ABOUT THIS EXERCISE:
Starting with the line containing "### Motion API" and going on through the line containing "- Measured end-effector", return the lines of the data below exactly, and only those.

(Data entries)
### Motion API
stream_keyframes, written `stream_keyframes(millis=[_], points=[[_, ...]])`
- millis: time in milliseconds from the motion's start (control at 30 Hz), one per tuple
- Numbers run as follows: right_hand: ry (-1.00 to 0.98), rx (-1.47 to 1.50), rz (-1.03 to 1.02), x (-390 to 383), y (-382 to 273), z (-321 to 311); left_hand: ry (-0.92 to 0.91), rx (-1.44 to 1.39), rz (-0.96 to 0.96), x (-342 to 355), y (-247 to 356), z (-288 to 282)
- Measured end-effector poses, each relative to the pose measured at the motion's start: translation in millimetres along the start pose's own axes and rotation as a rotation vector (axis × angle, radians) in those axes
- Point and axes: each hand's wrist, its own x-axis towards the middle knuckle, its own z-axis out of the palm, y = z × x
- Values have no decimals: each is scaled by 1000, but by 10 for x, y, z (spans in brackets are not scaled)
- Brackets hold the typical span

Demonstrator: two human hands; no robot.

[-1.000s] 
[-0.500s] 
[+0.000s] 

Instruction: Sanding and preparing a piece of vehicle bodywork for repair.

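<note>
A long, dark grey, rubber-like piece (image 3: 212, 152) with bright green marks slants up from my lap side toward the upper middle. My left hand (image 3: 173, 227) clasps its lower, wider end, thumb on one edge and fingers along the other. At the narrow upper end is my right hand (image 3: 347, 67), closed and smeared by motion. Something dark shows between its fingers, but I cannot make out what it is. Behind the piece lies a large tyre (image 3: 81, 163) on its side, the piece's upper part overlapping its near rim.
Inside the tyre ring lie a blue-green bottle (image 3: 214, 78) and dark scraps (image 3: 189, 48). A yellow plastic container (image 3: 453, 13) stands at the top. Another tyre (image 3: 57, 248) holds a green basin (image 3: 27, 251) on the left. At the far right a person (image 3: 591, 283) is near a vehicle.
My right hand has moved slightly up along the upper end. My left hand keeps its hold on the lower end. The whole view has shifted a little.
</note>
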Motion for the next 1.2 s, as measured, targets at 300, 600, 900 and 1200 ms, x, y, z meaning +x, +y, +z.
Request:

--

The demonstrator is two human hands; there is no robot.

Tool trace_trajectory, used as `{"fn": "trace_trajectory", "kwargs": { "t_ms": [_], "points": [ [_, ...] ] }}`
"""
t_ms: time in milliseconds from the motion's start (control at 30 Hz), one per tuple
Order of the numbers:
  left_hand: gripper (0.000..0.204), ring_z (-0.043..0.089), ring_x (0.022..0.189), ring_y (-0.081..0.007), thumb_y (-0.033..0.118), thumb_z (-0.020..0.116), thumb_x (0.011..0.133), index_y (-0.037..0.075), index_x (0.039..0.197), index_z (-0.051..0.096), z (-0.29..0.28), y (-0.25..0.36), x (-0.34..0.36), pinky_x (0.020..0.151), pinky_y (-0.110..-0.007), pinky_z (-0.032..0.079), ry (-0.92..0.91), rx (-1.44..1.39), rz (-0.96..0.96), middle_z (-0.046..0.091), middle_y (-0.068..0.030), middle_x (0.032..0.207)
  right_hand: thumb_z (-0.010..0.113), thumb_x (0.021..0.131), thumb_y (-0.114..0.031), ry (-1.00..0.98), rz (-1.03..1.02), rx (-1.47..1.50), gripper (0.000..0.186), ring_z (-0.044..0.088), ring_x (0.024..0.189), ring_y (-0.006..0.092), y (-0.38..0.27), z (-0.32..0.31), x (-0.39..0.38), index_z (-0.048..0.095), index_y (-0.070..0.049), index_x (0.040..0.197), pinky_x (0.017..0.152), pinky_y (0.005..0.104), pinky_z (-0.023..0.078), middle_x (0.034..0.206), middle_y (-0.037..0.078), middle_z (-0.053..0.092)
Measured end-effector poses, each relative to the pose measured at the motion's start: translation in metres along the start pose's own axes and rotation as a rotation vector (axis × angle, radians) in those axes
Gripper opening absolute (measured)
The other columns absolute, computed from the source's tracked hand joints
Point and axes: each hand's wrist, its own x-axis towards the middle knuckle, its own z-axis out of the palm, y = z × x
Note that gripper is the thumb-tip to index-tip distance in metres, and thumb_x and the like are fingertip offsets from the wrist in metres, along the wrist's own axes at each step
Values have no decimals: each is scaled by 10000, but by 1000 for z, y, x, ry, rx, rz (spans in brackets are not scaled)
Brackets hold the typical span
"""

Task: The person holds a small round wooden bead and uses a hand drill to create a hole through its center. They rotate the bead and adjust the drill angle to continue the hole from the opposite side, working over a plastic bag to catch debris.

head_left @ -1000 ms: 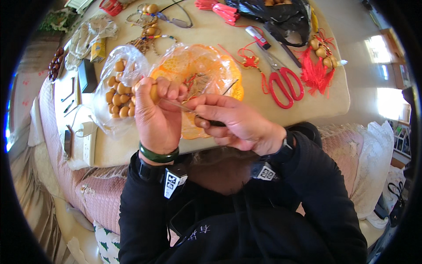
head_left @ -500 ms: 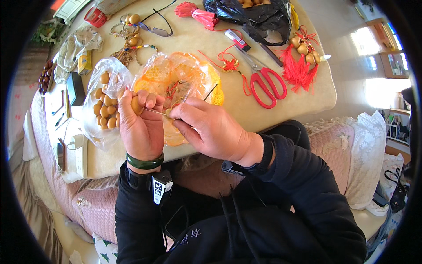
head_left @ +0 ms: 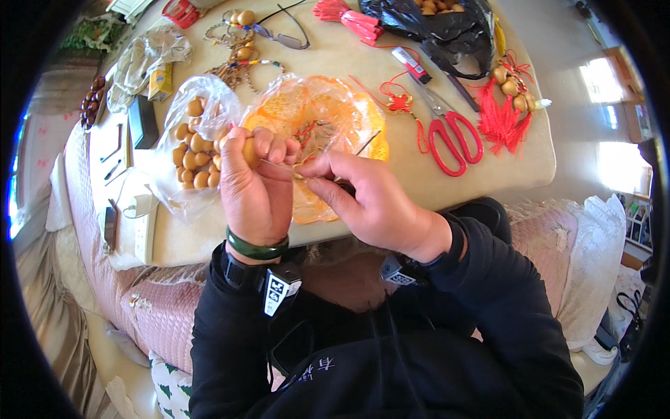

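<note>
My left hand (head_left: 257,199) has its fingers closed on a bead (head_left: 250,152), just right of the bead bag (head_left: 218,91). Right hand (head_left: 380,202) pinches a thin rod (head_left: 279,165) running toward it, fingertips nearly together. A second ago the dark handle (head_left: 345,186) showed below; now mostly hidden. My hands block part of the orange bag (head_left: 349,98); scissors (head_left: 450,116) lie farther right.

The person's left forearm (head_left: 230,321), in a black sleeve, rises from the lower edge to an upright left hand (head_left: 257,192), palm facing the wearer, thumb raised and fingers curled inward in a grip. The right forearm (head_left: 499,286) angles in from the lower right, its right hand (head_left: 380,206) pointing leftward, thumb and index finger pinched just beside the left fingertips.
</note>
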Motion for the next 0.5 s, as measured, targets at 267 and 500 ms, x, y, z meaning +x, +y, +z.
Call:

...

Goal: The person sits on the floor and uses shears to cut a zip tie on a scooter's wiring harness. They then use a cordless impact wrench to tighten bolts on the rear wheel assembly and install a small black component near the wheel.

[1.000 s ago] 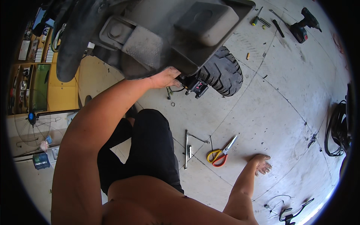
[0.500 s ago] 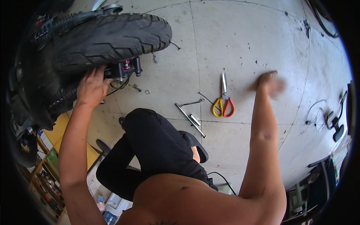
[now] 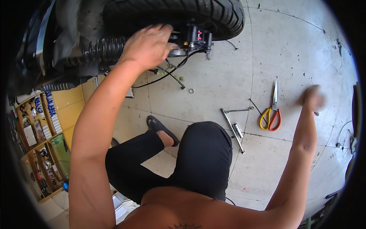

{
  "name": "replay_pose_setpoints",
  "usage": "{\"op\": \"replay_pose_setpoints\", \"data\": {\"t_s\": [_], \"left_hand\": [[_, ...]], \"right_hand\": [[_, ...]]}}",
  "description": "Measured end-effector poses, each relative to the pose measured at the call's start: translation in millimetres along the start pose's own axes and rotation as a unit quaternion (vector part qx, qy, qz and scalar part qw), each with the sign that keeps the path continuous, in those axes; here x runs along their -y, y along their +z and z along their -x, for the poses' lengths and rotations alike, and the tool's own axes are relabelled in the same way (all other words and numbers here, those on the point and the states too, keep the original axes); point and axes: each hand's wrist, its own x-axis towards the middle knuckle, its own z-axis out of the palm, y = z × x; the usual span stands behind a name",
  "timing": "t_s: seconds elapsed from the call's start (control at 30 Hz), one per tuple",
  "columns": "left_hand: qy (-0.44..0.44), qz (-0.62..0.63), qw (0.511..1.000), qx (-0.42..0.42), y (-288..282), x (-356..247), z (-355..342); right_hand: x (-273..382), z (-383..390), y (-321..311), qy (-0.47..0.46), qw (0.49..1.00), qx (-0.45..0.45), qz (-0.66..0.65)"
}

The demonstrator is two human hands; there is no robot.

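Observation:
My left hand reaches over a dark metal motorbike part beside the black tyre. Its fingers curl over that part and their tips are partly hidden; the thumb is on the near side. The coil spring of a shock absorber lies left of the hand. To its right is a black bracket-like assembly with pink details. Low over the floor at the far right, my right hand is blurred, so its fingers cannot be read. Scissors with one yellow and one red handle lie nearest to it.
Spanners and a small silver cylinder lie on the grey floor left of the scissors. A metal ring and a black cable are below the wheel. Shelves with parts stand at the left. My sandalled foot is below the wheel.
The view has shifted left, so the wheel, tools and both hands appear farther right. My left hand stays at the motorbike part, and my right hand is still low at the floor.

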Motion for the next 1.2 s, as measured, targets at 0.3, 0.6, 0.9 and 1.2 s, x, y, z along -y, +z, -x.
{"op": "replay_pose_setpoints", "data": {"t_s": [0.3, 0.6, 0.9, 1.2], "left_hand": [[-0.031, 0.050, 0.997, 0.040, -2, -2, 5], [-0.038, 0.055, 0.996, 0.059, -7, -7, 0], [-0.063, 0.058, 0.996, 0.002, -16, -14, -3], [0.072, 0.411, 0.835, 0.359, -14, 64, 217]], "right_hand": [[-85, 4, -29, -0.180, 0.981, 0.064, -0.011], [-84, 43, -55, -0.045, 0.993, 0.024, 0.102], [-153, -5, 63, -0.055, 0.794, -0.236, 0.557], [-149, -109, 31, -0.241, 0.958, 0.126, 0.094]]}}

TASK RESPONSE:
### Motion API
stream_keyframes, written `stream_keyframes(millis=[_], points=[[_, ...]])`
- millis: time in milliseconds from the motion's start (control at 30 Hz), one per tuple
- Numbers run as follows: right_hand: ry (-1.00 to 0.98), rx (-1.47 to 1.50), rz (-1.03 to 1.02), x (-390 to 383), y (-382 to 273), z (-321 to 311); left_hand: ry (-0.92 to 0.91), rx (-1.44 to 1.39), rz (-0.96 to 0.96), x (-342 to 355), y (-247 to 356), z (-288 to 282)
- Measured end-effector poses, each relative to the pose measured at the motion's start: translation in millimetres along the start pose's own axes and rotation as a rotation vector (axis × angle, radians) in those axes

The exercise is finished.